Jorge lia de pé

     Jorge tinha o costume de ler de pé e andar inconscientemente pela casa como quem atende um telefone sem fios e dá voltas à mesa da sala. Não era nada de grave, na verdade. O género preferido de Jorge eram os contos e eles rapidamente acabavam, o que era bom, porque Jorge já contava uns anos nas pernas e não devia aguentar muito mais. Quando acabava o conto, acabava-se a caminhada pela casa.
     O que surpreendeu Babel, o seu gato, naquele dia em específico foi o livro mais grosso que o dono escolheu para ler, enquanto resmungava para dentro, na voz rouca de tão pouco uso, por não haver mais livros de contos para ler naquela casa. Jorge começou aquele romance com desinteresse, dada a sua desconfiança em relação a obras maiores. No entanto, à medida que se embrenhava na intriga, aparentemente de qualidade, levantou-se lentamente do cadeirão onde iniciava as suas leituras. Babel bocejou: lá ia ele começar as suas andanças. Preferiu então enroscar-se no parapeito para apanhar sol. Como dormia, não pôde assistir ao fenómeno divergente da rotina, pois Jorge, depois de dar umas voltas na cozinha e casa de banho, sem ter terminado ainda a obra, deixou que os pés o conduzissem para a porta de saída que estava só encostada. O pé mais atrevido abriu-a e o mais receoso siguiu-o escadas a baixo até que pararam hesitantes na calçada. O livro devia ser empolgante porque Jorge deu um pequeno saltinho e começou a subir depressa a rua, que até era visivelmente inclinada.

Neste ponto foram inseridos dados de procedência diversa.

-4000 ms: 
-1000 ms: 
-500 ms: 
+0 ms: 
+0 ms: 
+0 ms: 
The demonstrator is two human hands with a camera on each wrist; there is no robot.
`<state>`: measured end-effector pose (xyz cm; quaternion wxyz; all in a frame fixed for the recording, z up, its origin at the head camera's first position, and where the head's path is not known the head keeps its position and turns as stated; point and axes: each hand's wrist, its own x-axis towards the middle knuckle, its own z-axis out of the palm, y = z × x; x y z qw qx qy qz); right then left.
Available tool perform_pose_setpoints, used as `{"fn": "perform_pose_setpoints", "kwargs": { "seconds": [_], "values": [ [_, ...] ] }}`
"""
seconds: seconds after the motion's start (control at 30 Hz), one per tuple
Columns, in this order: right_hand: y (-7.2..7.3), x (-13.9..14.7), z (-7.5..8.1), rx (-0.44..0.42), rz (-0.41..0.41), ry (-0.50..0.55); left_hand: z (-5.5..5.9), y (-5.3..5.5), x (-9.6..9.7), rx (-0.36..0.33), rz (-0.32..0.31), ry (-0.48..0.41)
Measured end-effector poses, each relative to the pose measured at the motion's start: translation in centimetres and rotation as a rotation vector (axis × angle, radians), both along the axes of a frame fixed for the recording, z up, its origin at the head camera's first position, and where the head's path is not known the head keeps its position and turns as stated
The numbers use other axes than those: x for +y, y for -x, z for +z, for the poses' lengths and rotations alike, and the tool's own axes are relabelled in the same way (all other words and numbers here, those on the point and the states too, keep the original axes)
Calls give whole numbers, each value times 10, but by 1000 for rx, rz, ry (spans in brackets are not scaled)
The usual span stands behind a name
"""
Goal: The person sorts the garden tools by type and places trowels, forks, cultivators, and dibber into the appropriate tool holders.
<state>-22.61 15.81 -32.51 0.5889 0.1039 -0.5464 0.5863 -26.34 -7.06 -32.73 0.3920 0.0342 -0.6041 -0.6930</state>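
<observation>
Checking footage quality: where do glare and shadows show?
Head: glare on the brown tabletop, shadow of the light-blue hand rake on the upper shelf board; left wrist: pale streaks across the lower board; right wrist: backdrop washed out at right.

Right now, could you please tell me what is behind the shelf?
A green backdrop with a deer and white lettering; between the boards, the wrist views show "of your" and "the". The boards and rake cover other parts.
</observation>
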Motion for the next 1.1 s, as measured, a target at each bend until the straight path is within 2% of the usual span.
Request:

     As pessoas por quem passava ficavam boquiabertas vendo um  velhote a andar depressa pela rua, sem apoio de qualquer bengala, ainda por cima sem olhar para onde ia, agarrado a um livro. Surpreendiam-se ainda mais perante a sua confiança ao atravessar as estradas, ao não bater em nenhum poste e ao não tropeçar nas pedras soltas.
     A leitura foi bruscamente interrompida por um puxão no casaco. "Desculpe", disse um rapazinho que o seguia assustado, pois já o tinha chamado três vezes, "deixou cair esta carta". Jorge agradeceu sem olhar para o menino, antes pegando no sobrescrito esquecido que devia ter estado enfiado entre as páginas daquele volume. De Paris, uma carta de amor endereçada a Jorge Luis Borges. Sorrindo para dentro, o velhote devolveu-a ao menino dizendo: "Desculpe, mas será que ma pode ler?" O menino reparou então que o velho não olhava para si, mas atravé de si. Era cego. O rapaz ficou estupefacto a olhar para o homem. Cego e a andar pela rua sozinho, a ler um livro? Devia ser maluco. Ainda deu uma olhadela ao livro antes de fugir com a carta na mão. Era qualquer coisa Quixote e estava aberto numa ilustração antiga, com moinhos.